# Mourning the loss of a friend...



## bytch_mynickname (Jul 5, 2006)

My 9 month old boxer, Abbie, looking sorry for herself after someone killed her favorite toy. 






And then we caught the murderer red handed, or shall I say red mouthed? Brady is my 1.5 year old boxer/doberman mix
	

	
	
		
		

		
		
	


	




I just got this lens today (Canon 50mm 1.8) and am obviously having some difficulty with DOF.


----------



## Antarctican (Jul 5, 2006)

Too funny!

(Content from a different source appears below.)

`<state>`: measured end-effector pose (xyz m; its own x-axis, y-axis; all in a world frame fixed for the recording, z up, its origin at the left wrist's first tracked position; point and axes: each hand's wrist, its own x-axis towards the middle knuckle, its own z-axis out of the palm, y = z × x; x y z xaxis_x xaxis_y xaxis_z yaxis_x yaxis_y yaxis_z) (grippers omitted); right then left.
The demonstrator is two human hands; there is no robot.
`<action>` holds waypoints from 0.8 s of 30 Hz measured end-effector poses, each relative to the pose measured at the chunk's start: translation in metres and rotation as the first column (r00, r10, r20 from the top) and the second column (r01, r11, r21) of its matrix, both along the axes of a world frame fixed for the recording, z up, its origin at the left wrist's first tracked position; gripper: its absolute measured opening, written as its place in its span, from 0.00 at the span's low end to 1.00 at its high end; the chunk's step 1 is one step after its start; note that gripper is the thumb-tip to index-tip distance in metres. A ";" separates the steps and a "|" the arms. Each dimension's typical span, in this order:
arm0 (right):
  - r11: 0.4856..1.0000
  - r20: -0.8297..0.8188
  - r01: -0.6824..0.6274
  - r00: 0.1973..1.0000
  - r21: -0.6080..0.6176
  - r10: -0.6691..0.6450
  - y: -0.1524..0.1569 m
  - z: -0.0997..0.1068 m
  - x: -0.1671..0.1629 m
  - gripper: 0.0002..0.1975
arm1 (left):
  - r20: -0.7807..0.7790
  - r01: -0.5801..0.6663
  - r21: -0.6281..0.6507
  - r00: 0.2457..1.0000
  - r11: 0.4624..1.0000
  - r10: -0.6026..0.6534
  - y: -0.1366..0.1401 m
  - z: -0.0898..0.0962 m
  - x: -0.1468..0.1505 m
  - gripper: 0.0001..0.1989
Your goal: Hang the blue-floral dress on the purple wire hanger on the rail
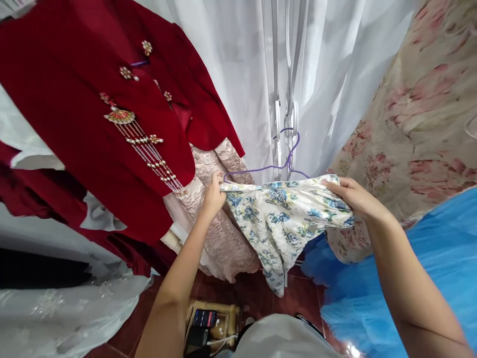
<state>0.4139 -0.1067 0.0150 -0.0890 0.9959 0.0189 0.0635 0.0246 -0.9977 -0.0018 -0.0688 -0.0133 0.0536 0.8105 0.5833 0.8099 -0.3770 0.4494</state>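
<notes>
A white garment with blue flowers [283, 214], its waistband stretched out sideways, hangs between my two hands. Whether it is a skirt or shorts, I cannot tell. My left hand [213, 195] pinches the left end of the waistband, close to the left tip of a purple hanger [261, 169]. At the other end, my right hand [354, 196] grips the waistband with the thumb on top. The hanger hooks onto a white rail fitting [278, 112] just behind the garment. Its lower right part is hidden by the cloth.
On the left hang a dark red jacket [85, 99] with beaded brooches and a pink brocade skirt [227, 233]. A floral cloth [421, 119] and blue tulle [395, 298] are at the right. White curtains [234, 64] hang behind. Below, a bamboo stand [231, 318] holds a phone [204, 318] and earbuds.
</notes>
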 end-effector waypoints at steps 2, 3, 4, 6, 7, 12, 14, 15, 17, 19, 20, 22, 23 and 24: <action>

Brady's saying "it wasn't me" with the eyes, but the mouth don't lie. _Busted_!


----------



## karissa (Jul 5, 2006)

I don't know what your talking about dad... it wasn't me!  That's carpet fuzz your seeing!


----------



## LaFoto (Jul 6, 2006)

Awwww. Poor Abbie. I feel for you. :cry:

And hey, that very short DOF in the "caught-red-mouthed"-pic is funny, I think it adds to what this photo really wants to say. No need to have the focus in the eyes, too, we want to see that bit of fluff in the mouth, the EVIDENCE which clearly says: your eyes are lying!

Good one


----------



## EBphotography (Jul 11, 2006)

I agree with LaFoto! Besides being funny as heck, the DOF was well executed.


----------



## Alison (Jul 11, 2006)

Awwwwwwwww! I agree that the DOF works perfectly here!


----------